Fragment screening of CoV-Y

To gain insights into functions of the nsp3 CoV-Y domain, we partnered with the international COVID19-NMR consortium (https://covid19-nmr.de/) in a large-scale NMR-based ligand screening campaign that aimed to identify poised fragments targeting SARS-CoV-2 proteins38. The DSI (Diamond-SGC-iNEXT)-poised library consisting of 768 fragments represents a small collection of diverse compounds (< 300 Da) that bind promiscuously but cover a large chemical space and facilitate streamlined downstream hit optimization39. Four different 1H-based NMR experiments of ligands, including chemical shift perturbation, waterLOGSY, saturation transfer difference and differential T2-relaxation, in the presence and absence of the unlabeled CoV-Y protein were recorded and analyzed38. In total, 81 displayed changes in at least one of the four NMR experiments. Among them, 17 fragments were qualified as binders for CoV-Y based on the spectral changes observed in at least two out of four NMR experiments (Supplementary Table S3). Following the computational mapping strategy developed by the consortium38, we next employed FTMap40 to identify accessible surface cavities in the CoV-Y structure. Using 16 small organic compounds provided by the FTMap server as scanning probes, we identified ten ligand-binding hot spots (clusters 0–9) that are clustered largely around the deep cleft in the middle of the V-shaped structure crossing the interfaces between Y2/Y3 and Y2/Y4 (Fig. 5a).

Figure 5
figure 5

Molecular docking of the NMR-identified binders onto the structure of CoV-Y. (a) Molecular surface of CoV-Y showing the ten surface cavities identified using the FTMap server (https://ftmap.bu.edu). (b) Molecular docking of the 17 binders identified by NMR fragment-screening onto the CoV-Y structure by AutoDock Vina57. The top-ranked docking pose of each binder is shown in stick representation in four sites overlapped with those identified by FTMap. Chemical structure of each binder and the estimated binding energy of their top docking poses are listed in Supplementary Table S3. (c) Molecular surface representation of CoV-Y, colored according to the local electrostatic potential ranging from − 5 kT/e in deep red (most negative) to 5 kT/e in dark blue (most positive), calculated using the program ABPS59.

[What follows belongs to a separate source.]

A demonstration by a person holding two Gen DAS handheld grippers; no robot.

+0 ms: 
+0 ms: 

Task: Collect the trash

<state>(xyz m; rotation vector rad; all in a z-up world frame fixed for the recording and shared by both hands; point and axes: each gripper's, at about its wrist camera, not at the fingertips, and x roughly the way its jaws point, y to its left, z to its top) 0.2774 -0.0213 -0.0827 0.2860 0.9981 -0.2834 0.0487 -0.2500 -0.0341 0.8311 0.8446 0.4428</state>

We next used molecular docking to locate the potential surface cavities on CoV-Y capable of accommodating the identified fragment binders. Each of the 17 fragments was docked to CoV-Y as a flexible entity using AutoDock Vina41; the binding energies of the top poses of each binder range between − 4.7 kcal/mol and − 6.4 kcal/mol (Supplementary Table S3). As expected, most of the top-ranked poses of the fragments dock into the same cavities identified by FTMap, which can be organized into four distinguishable sites (Fig. 5b). Site 1 sits in the center of the Y2/Y3/Y4 interface and is surrounded by three helices (H23, H34 and H44) from the three subdomains; this site overlaps with the FTMap clusters 0, 2 and 8. Site 2 is located in a shallow surface groove between the H22 of Y2 and the helix bundle of Y3, and crosses the FTMap cluster 4. Site 3 is a cavity formed by H44 and the central β sheet of Y4 and situated on the back of the site 1 close to the FTMap cluster 1. Site 4 is adjacent to the site 3 and located in a pocket formed by the outside β sheet of Y2 and the H31 and H34 of Y3; this site spans across the FTMap clusters 3 and 9. Interestingly, the cavities accommodating the sites 1, 2 and 4 are mostly positively charged, whereas the site 3 has a largely electronegative surface (Fig. 5c). However, we should point out that we do not have any known ligands or knowledge of the ligand binding site in CoV-Y, making it difficult to confirm the validity of the docking results. Additionally, docking programs can be sensitive to the geometrical structure of the target protein and the size of the ligand, making it challenging to compare the absolute free energy values among identified hits. Nevertheless, the goal of this high-throughput fragment-based screening method was to identify potential hits as a starting point for chemistry exploration and optimization. Thus, it is expected that the binding energy of the initial hits will be weak and will require further optimization to increase binding strength. Taken together, our structural and fragment binding data suggest that CoV-Y has a unique structure that can bind to specific ligands, which can be used to further functional studies and therapeutic development.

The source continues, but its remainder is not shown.